Non si placano le polemiche all’interno dello schieramento di centrodestra, Marcello Manna cerca di calmare gli animi

A cercare di sedare gli animi ci ha pensato ieri Marcello Manna, che dall’esterno ha invitato il suo gruppo alla calma.
Le liste presentate sono molto innovative, così come ha voluto il legislatore, e nessuna presenta i normali simboli partitici.
Domenico Marino della Gazzetta del Sud ha intervistato Marcello Manna sulla questione che ha cosi commentato il momento politico: “I nostri due competitori dicono di essere espressione di indipendenza, ma vanno in giro a fare convegni sotto l’egida di due partiti a cui appartengono”.

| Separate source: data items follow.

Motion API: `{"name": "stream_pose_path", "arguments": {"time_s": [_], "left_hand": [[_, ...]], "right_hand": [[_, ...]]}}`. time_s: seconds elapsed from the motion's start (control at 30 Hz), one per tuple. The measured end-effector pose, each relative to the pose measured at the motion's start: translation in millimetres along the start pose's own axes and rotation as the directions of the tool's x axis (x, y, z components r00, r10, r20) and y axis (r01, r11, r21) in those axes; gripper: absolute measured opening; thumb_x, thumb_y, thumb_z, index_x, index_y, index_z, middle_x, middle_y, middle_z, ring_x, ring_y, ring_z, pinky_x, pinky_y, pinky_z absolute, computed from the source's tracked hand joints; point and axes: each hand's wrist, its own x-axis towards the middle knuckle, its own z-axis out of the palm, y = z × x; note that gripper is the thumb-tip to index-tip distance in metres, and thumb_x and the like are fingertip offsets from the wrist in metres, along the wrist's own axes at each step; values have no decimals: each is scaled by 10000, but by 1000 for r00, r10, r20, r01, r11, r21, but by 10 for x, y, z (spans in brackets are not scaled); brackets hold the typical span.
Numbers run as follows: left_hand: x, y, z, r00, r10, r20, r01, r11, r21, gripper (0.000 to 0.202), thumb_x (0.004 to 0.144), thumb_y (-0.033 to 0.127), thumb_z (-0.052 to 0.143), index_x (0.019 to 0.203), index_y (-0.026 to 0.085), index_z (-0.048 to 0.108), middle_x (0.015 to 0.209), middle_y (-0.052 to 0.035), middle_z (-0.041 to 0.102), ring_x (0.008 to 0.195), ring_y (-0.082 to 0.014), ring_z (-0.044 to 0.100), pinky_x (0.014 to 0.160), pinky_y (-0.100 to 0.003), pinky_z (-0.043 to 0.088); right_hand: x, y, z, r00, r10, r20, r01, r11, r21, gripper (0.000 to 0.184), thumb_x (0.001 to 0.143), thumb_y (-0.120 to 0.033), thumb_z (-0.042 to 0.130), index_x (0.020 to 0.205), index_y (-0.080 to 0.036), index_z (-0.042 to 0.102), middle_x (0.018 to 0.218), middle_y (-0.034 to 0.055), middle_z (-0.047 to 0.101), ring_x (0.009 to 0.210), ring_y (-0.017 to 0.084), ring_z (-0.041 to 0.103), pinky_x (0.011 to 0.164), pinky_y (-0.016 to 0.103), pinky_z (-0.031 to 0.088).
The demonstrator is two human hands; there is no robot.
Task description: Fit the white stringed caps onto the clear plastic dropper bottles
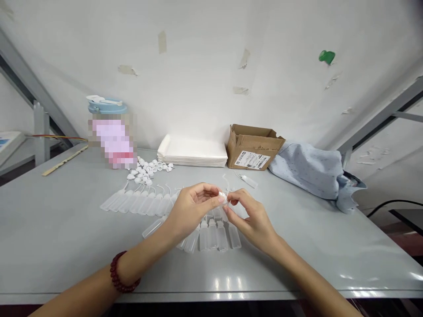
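Note:
My left hand [194, 204] pinches a small white cap [222, 197] between thumb and fingers, above the middle of the table. The thumb and index finger of my right hand [253, 215] close in at the cap's right side; what lies between them is too small to make out. A thin, clear, curved tube [226, 179] rises just behind the cap. Below my hands lie several translucent plastic bottles [212, 235], necks pointing away from me. Further left, a row of similar bottles [132, 201] has thin bent tubes at the tops. My left hand hides part of both groups.
Loose white caps [148, 169] are heaped at the back left. A stack of white sheets [193, 152], an open cardboard box [254, 147] and a light blue cloth [307, 169] stand along the wall. One bottle [249, 181] lies before the box. A blue-lidded container [107, 105] is partly blurred.

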Motion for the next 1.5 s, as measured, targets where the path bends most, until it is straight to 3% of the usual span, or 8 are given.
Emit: {"name": "stream_pose_path", "arguments": {"time_s": [0.2,0.37,0.5,0.63,0.9,1.13,1.33,1.5], "left_hand": [[37,19,-74,999,52,-1,-51,994,98,172,733,323,701,851,199,684,886,-30,685,885,-186,632,824,-300,498],[42,20,-118,999,-42,32,39,995,90,185,707,318,727,857,212,707,915,-27,700,906,-198,641,828,-301,497],[9,31,-101,990,-134,54,127,986,107,188,704,351,726,820,203,723,769,-34,702,754,-195,653,759,-322,506],[-12,56,-87,977,-162,136,155,986,57,203,762,384,674,760,183,704,664,-19,652,609,-148,610,625,-281,488],[34,95,-156,899,-329,288,350,937,-23,217,776,298,678,644,129,651,621,0,602,571,-91,564,561,-202,455],[57,82,-229,851,-360,383,388,922,3,243,765,310,697,629,124,618,568,14,580,512,-75,544,509,-179,448],[50,124,-252,828,-387,407,374,920,113,285,785,373,672,662,117,653,557,-8,619,519,-88,573,509,-179,463],[28,139,-229,842,-377,385,338,926,168,275,774,384,680,683,124,681,565,-2,623,530,-91,577,479,-173,458]], "right_hand": [[-1,38,22,992,-123,29,125,987,-102,150,916,-201,454,1053,-222,511,893,73,607,831,214,536,709,368,483],[-16,78,42,996,-73,50,76,994,-76,179,947,-203,369,1099,-200,463,957,103,575,853,209,560,715,360,499],[-29,106,46,998,-65,26,66,996,-66,181,967,-237,318,1109,-214,429,929,82,558,821,194,577,683,331,506],[-26,115,47,989,-148,-4,147,985,-86,162,972,-241,330,1096,-208,428,900,78,549,821,192,567,666,321,504],[-4,133,18,902,-432,-10,420,882,-214,184,933,-163,442,1117,-156,457,910,107,542,828,198,535,681,337,517],[-21,77,-23,842,-531,93,524,765,-374,236,881,-70,500,1112,-108,471,883,128,568,770,203,519,632,328,493],[-42,84,43,875,-483,36,478,848,-228,219,893,-105,501,1109,-113,467,885,127,571,799,201,531,650,327,502],[-76,61,57,952,-304,31,305,952,-27,143,911,-203,496,1047,-188,456,877,78,586,792,182,565,648,314,502]]}}
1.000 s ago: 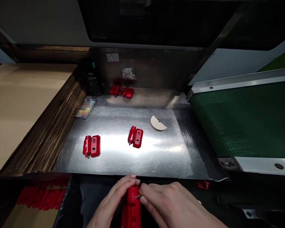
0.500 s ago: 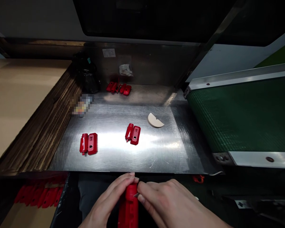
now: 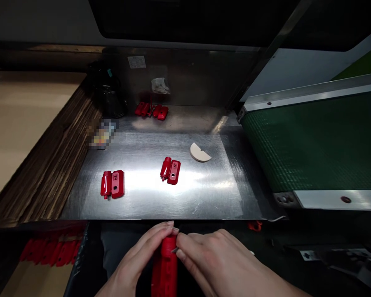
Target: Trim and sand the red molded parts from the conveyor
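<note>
White label (image 3: 136, 62) on metal panel (image 3: 198, 80), print too small to read

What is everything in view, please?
Table: one, silver, centre
Held part: one, red, bottom
Thin tool: one, grey, at held part
Part pairs: two, red, table front
Back pieces: several, red, table's back
Half-disc: one, cream, mid table
Cardboard stack: one, brown, left
Container: one, black, back left
Blurred item: one, multicoloured, beside stack
Label: one, white, back panel
Lump: one, whitish, back panel
Conveyor: one, green, right
Overhead panel: one, black, top
Lower parts: several, red, lower left
Small object: one, orange, below table
Left hand: one, bare, touching held part
Right hand: one, bare, holding thin tool
</note>
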### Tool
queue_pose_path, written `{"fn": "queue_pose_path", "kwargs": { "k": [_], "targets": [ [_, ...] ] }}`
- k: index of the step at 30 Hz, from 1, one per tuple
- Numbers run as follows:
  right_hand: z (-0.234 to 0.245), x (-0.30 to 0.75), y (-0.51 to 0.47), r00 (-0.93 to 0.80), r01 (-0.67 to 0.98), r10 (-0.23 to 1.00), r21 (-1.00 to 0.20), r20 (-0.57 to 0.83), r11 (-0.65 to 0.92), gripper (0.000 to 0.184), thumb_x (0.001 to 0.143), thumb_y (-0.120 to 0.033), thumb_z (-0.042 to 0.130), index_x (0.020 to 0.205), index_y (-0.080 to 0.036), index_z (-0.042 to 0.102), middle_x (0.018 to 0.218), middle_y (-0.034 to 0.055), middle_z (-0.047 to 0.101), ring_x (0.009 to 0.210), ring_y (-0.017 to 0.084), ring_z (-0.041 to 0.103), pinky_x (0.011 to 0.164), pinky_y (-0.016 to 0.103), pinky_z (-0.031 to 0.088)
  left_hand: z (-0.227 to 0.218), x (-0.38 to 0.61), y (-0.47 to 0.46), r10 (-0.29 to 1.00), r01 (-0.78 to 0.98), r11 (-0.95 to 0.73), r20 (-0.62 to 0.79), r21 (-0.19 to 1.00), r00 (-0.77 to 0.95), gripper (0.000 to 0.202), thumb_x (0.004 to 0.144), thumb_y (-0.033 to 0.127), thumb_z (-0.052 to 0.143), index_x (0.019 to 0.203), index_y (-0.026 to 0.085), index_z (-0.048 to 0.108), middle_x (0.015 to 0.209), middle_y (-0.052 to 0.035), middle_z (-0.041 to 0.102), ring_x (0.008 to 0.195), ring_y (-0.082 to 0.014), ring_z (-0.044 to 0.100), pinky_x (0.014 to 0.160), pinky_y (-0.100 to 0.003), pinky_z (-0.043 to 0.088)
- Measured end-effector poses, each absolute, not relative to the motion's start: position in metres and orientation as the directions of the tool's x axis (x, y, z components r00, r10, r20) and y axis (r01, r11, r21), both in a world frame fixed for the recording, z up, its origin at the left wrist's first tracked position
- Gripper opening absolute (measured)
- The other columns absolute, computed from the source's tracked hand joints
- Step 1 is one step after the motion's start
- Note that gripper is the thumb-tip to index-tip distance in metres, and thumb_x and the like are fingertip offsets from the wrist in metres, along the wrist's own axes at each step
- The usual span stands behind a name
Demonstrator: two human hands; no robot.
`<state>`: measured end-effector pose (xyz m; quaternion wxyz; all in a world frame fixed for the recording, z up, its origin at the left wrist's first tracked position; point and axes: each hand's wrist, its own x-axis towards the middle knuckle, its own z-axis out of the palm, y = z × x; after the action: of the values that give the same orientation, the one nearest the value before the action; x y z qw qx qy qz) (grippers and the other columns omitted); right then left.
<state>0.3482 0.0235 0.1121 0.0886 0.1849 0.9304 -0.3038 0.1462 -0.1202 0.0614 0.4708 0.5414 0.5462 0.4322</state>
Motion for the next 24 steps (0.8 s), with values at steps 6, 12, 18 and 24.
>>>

E poi ancora un attacco all’opposizione che “non ha speso una parola su nessun tema come la pianificazione territoriale, l’edilizia scolastica, le infrastrutture e la tutela ambientale”.
Anche Ennio Morrone cerca di placare gli animi nel centrodestra e seppure “alleato” con Occhiuto si dichiara pronto a sostenere una politica di “unitarietà”.
La corsa è ufficialmente aperta, sono state presentate sette liste per tre papabili presidenti. Ben due di queste possono essere ricondotte allo schieramento sostenuto da Mario Occhiuto, cioè Patto tra Comuni e Calabria Futura.
Altre due a Marcello Manna, la Nuova Provincia e il Laboratorio Civico. Tre liste invece sono sostenute da Gianni Papasso, Provincia Democratica, l’Italia del Meridione e Insieme per la Provincia.